What does a down and dirty construction guy know about building a brand on the web?
More than most folks if you’re “Ask The Builder” Tim Carter. Carter, a 55-year-old Internet phenomenon makes in the mid to high five figures a month from ads on his web site. Yes, you read that right…a month. And, on top of that he earns a no slouch six figure annual income from the ebooks he writes and sells on every conceivable home building and remodeling topic. Not content to rest on his laurels, Carter is busy churning out videos for YouTube where he has his own channel. Here is he is talking about pressure washing.
It’s not just the quantity of content that differentiates Carter. A throwback to a day when the owner of the local hardware store was a friend and neighbor, not a cog in a corporate wheel, Carter is your folksy, trusted companion. He will tell you exactly how to do a job and won’t mince words if it’s tough. “I try to tell you the hard, cold facts,” he says. “A swig of juice can be bitter but it makes the job go easier.”
So how did Carter go from builder to Internet publisher? It all began in the pre-Internet days in 1993 when Carter, a Cincinnati, Ohio, builder, was selected by Remodeling magazine as one of the top 50 US remodelers. Someone else might have just hung his certificate on the wall and went back to work. But Carter, with his wife Kathy’s urging, realized he could fulfill a life-long dream to write about how the average homeowner gets taken by builders and remodelers. In October 1993, the “Ask the Builder” column was born in the Cincinnati Enquirer. Fourteen years later, the column appears in 100 newspapers nationwide, syndicated by Tribune Media Services. In 1995, Carter took the column online, becoming in effect his own publisher. Today, Askthebuilder.com attracts 30,000 unique visitors a day.

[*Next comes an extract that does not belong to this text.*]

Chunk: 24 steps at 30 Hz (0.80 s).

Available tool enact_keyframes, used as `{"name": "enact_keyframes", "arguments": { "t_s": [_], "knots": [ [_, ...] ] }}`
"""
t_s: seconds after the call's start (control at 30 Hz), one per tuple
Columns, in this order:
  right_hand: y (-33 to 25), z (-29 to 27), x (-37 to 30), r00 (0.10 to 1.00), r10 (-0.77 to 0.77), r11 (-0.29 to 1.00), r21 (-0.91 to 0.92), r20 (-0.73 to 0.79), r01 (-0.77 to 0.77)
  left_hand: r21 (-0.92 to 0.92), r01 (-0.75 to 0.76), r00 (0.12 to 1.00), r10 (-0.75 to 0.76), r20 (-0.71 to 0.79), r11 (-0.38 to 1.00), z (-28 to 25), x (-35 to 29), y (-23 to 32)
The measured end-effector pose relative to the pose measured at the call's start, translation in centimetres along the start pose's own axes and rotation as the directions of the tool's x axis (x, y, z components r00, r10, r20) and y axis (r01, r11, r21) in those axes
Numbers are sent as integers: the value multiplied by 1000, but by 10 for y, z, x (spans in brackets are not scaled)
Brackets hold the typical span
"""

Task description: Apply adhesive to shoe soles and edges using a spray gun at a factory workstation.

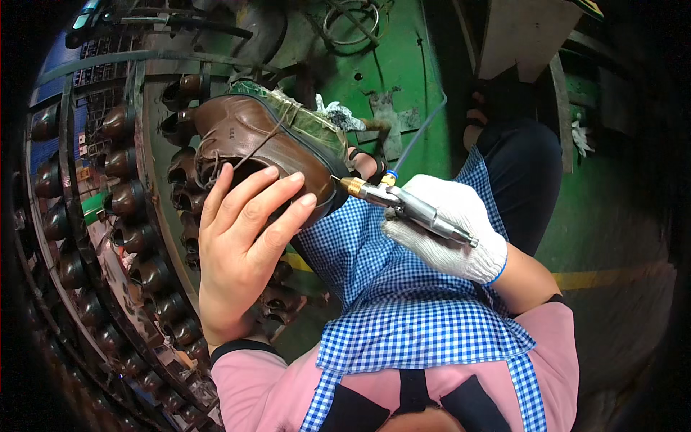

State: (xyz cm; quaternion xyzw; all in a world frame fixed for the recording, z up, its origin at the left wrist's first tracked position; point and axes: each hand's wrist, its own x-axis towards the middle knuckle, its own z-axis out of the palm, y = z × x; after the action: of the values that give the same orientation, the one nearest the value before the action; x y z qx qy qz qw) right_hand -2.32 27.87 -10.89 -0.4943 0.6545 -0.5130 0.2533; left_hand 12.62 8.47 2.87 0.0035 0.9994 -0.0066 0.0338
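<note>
A brown leather lace-up shoe (237, 129) is tilted in front of me, its dark sole edge facing right. My bare left hand (248, 230) grips it, fingers spread over the heel end and the ankle opening. In a white knitted glove, my right hand (464, 205) is closed around a slim metal spray gun (414, 209). The gun's brass nozzle points left at the sole edge near the heel; I cannot tell whether the tip touches it. A thin bluish air hose (430, 119) runs from a fitting on the gun. Loose laces (266, 144) hang across the shoe.
Left of me stands a metal rack (137, 180) holding many brown shoes. Behind the shoe is a plastic-wrapped support (320, 129) beside a crumpled white cloth (338, 114). The floor is green with a yellow line (601, 277). A wooden stand (529, 36) is at the far right.
</note>
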Motion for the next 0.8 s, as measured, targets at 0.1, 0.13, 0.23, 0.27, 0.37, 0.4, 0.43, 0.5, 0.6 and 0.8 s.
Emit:
{"name": "enact_keyframes", "arguments": {
  "t_s": [0.1,0.13,0.23,0.27,0.37,0.4,0.43,0.5,0.6,0.8],
  "knots": [
    [2,2,-2,998,40,999,39,-44,-38,-37,27,999,-29,-34,999,4,10,-2],
    [3,1,-3,997,46,998,41,-60,-44,-35,26,999,-27,-37,999,5,14,-4],
    [4,-1,0,993,27,1000,5,-115,-27,-84,16,998,-21,-63,996,6,24,-6],
    [5,-2,1,989,5,999,-31,-149,-10,-83,13,998,-19,-68,996,8,28,-7],
    [6,-5,4,979,4,1000,20,-202,0,-98,-12,998,6,-68,995,9,36,-12],
    [6,-6,6,972,12,999,52,-235,0,-95,-16,997,9,-73,995,9,39,-13],
    [2,-11,9,980,60,998,39,-191,-54,-103,6,996,-15,-85,995,11,42,-13],
    [4,-10,12,972,59,997,54,-229,-48,-83,33,994,-42,-104,996,12,50,-14],
    [5,-12,22,963,55,998,42,-264,-45,-154,89,977,-116,-177,984,17,61,-15],
    [12,-12,44,948,111,987,149,-299,-69,-67,135,963,-146,-226,989,19,82,-23]
  ]
}}
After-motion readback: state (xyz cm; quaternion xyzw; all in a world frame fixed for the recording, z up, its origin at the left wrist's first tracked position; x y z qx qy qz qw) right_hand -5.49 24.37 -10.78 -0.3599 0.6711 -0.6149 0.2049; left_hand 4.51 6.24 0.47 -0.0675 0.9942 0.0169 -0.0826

So what advice does Carter offer for people who want to create a successful web business?
Make the website personal. “I use the first person and have my photo on every page,” says Carter. “It shows that you’re not afraid to put yourself out there. It establishes immediate trust.”
Tell stories. “Don’t lecture but try to teach people through stories,” Carter says.
Solve problems. “The magic is having good high quality content about real problems people are interested in,” Carter says.
It’s a marathon. “If you want instant riches, forget about it,” cautions Carter. “It takes diligence, determination and hard work.”